Years After The Divo:Rce, He Started Mocking Her Again But Found Her With Triplets And A Private Jet…

Years After The Divo:Rce, He Started Mocking Her Again But Found Her With Triplets And A Private Jet…

The last moments of Laura’s marriage were etched into her memory. She sat frozen on the cream leather sofa, fingers trembling on her teacup, as Curtis stood across from her, cold and unreadable.

“I’ve signed everything,” he said flatly. “We weren’t going anywhere, Laura. No children, no spark. I can’t keep waiting for something that will never come.”

Her voice cracked. “I tried, Curtis.”

But he was already gone—walking toward the red SUV where Carol, the woman from his office, waited with a smile and red lipstick.

Twelve years of shared life ended in silence and ink drying on divorce papers.

Yet what Curtis didn’t know was that the “sample” he left behind, the one legally hers, would soon become her last thread of hope.

In the doctor’s office, her heart shattered again. “Your chances of natural c0nception remain extremely low,” Dr. Evans said. Only one option remained: IVF with donor sp:erm—or an existing sample.

That night, tears streamed down her face as she whispered to her best friend Margaret, “There’s no chance—at least not naturally.”

Margaret squeezed her hand and said softly, “Natural doesn’t mean much these days, does it?”

Laura hesitated for days, the quiet of her townhouse pressing in on her like a sealed vault. Each room still carried ghosts of Curtis—his cufflinks in the drawer he never fully emptied, the faint cologne clinging to an old coat in the closet. She had boxed most of it away, but one thing remained in a discreet metal tank at the fertility clinic: the preserved sample Curtis had signed over years earlier, back when they still dreamt of nurseries and midnight feedings.

Dr. Evans had reminded her gently, “Legally, it’s still yours to use. The consent forms were never revoked.”

For the first time in years, Laura allowed herself to imagine a future not defined by loss.

She went through the IVF cycle alone. No hand to hold. No one in the waiting room. Just Margaret, who brought her ginger tea and whispered hope into every silence. The first transfer failed. The second nearly broke her. But the third…

Three heartbeats.

Three.

She sat in stunned disbelief as the sonographer turned the monitor toward her. “Triplets,” the doctor said, his voice almost reverent. Laura pressed her palms to her lips and laughed—a raw, trembling sound pulled from somewhere deep.

The years that followed were grueling and golden all at once. Sleepless nights, bottles lined like soldiers on the counter, bills that stacked higher than the changing table. But she built her life back piece by piece. With Margaret’s encouragement, she revived her dormant event-planning business, and within five years, she was the name behind celebrity galas, luxury charity balls, and high-end corporate launches. Her company went international. Private clients. Private contracts. Private flights.

By the time the triplets turned six, they could spell “Santorini” better than most adults and thought boarding a jet was as normal as catching a bus.

And then—Curtis showed up again.

It happened at the anniversary gala of Harrington Global, one of Laura’s largest clients. She arrived in a slate-blue gown, hair swept back, a quiet power in her stride. The children were with their tutor, waiting on the jet at the airstrip—they were due to leave for Edinburgh that night.

Curtis was already there.

He spotted her across the marble-floored lobby, his arm draped around Carol, who wore a glittering dress and a smirk that hadn’t aged well. His eyes widened for a blink, then narrowed with familiar disdain.

“Well,” he drawled as he approached, “if it isn’t Laura Frost. Still planning parties and pretending it’s a career?”

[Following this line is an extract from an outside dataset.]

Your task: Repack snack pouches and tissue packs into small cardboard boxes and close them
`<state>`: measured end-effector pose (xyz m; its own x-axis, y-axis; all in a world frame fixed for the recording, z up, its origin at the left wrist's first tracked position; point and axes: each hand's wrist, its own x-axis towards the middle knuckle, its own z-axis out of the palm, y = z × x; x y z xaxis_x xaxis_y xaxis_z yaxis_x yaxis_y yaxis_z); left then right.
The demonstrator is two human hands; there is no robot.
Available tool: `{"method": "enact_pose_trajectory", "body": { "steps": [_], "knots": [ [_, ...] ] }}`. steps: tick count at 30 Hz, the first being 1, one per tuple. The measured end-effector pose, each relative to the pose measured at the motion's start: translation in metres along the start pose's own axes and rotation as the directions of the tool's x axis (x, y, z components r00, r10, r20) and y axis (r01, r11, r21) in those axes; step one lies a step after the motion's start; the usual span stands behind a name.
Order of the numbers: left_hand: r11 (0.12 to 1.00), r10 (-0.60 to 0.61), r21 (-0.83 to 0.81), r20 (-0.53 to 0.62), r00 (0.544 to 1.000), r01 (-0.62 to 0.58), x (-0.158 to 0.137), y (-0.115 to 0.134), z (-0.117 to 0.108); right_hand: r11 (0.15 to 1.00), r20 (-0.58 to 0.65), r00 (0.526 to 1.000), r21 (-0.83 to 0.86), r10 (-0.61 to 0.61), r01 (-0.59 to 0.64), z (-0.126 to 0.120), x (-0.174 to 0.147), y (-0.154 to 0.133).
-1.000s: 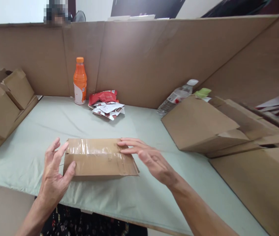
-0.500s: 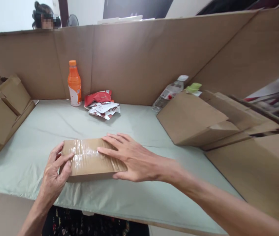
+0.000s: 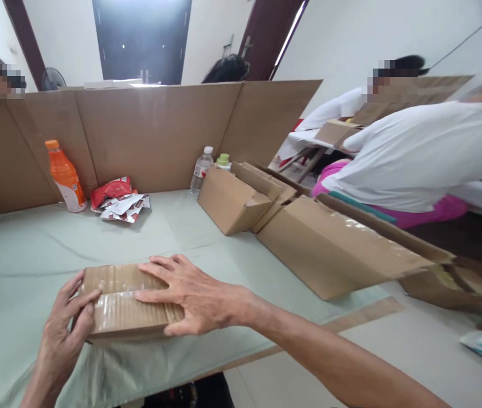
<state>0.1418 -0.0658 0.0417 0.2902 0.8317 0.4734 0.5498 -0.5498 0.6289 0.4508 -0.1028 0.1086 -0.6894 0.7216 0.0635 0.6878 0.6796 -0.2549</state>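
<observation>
A small cardboard box (image 3: 139, 314) sealed with clear, shiny tape lies flat on the cloth-covered table. My left hand (image 3: 64, 320) grips its left end, the index finger reaching onto the top and the thumb at the near corner. Across the right part of the top rests my right hand (image 3: 185, 297), fingers spread and the thumb by the near edge. The palm of that hand hides the box's right end.
Behind stand an orange bottle (image 3: 65, 175), red and white packets (image 3: 119, 199) and a clear water bottle (image 3: 201, 171) before a cardboard screen (image 3: 156, 136). Open cartons (image 3: 329, 243) line the right edge. Beyond them a person in a white shirt (image 3: 419, 153) bends forward.
The view has swung right, bringing more cartons and people into sight. Both hands remain on the box in about the same places.
</observation>
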Motion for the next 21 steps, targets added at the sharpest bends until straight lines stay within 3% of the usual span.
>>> {"method": "enact_pose_trajectory", "body": {
  "steps": [3, 6, 8, 10, 12, 14, 16, 21],
  "knots": [
    [0.996, -0.012, -0.092, 0.096, 0.995, 0.021, 0.006, 0.015, 0.020, 0.981, -0.004, 0.981, 0.010, 0.192, -0.192, -0.002, -0.042, 0.000],
    [0.981, -0.055, -0.175, 0.154, 0.987, 0.082, -0.002, 0.018, 0.031, 0.896, -0.095, 0.892, -0.001, 0.441, -0.443, 0.004, -0.105, 0.013],
    [0.979, -0.081, -0.167, 0.196, 0.977, 0.115, -0.013, 0.009, 0.034, 0.777, -0.169, 0.765, 0.007, 0.621, -0.629, 0.010, -0.153, 0.028],
    [0.984, -0.101, -0.118, 0.249, 0.963, 0.134, -0.025, -0.007, 0.037, 0.605, -0.236, 0.582, 0.030, 0.778, -0.796, 0.013, -0.195, 0.044],
    [0.989, -0.110, -0.062, 0.275, 0.955, 0.132, -0.037, -0.022, 0.039, 0.432, -0.272, 0.401, 0.066, 0.875, -0.899, 0.011, -0.223, 0.057],
    [0.995, -0.084, -0.021, 0.271, 0.959, 0.094, -0.046, -0.033, 0.041, 0.324, -0.275, 0.287, 0.098, 0.917, -0.941, 0.006, -0.233, 0.066],
    [0.999, -0.034, -0.002, 0.281, 0.959, 0.037, -0.051, -0.035, 0.040, 0.295, -0.284, 0.253, 0.112, 0.925, -0.949, 0.000, -0.229, 0.073],
    [0.999, 0.026, 0.021, 0.328, 0.944, -0.034, -0.052, -0.027, 0.032, 0.299, -0.312, 0.268, 0.054, 0.911, -0.953, -0.014, -0.199, 0.085]
  ]
}}
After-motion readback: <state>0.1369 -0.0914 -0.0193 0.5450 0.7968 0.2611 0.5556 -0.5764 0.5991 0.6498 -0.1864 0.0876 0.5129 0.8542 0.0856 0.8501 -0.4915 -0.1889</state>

His words were meant to sting—but she barely felt them. She only arched a brow, a small amused smile at the corner of her lips.

Before she could reply, a voice behind Curtis called out, “Mrs. Frost! The jet is fueled and ready whenever you and the children are.”

Heads turned.

Curtis blinked, confusion pinching his brow. “Jet?”

Laura didn’t look at him. She simply thanked the attendant graciously.

But then another voice—higher and sweeter—rang out through the hall:

“Mama! Mama, we practiced the bow just like you said!”

Three children in tailored outfits bounded toward her—two boys and a girl, each with Curtis’s unmistakable green eyes and Laura’s smile. The room went silent as they wrapped their arms around her legs.

Curtis went pale.

Carol took a step back, eyes wide.

One of the boys looked up innocently at Curtis and said, “Are you lost, sir?”

Laura finally met Curtis’s stare, her expression calm and unshakable.

“Mock me all you want,” she said evenly, “but don’t ever underestimate what you leave behind.”

Curtis couldn’t find a single word.

And for the first time since the day he walked away, Laura didn’t need him to.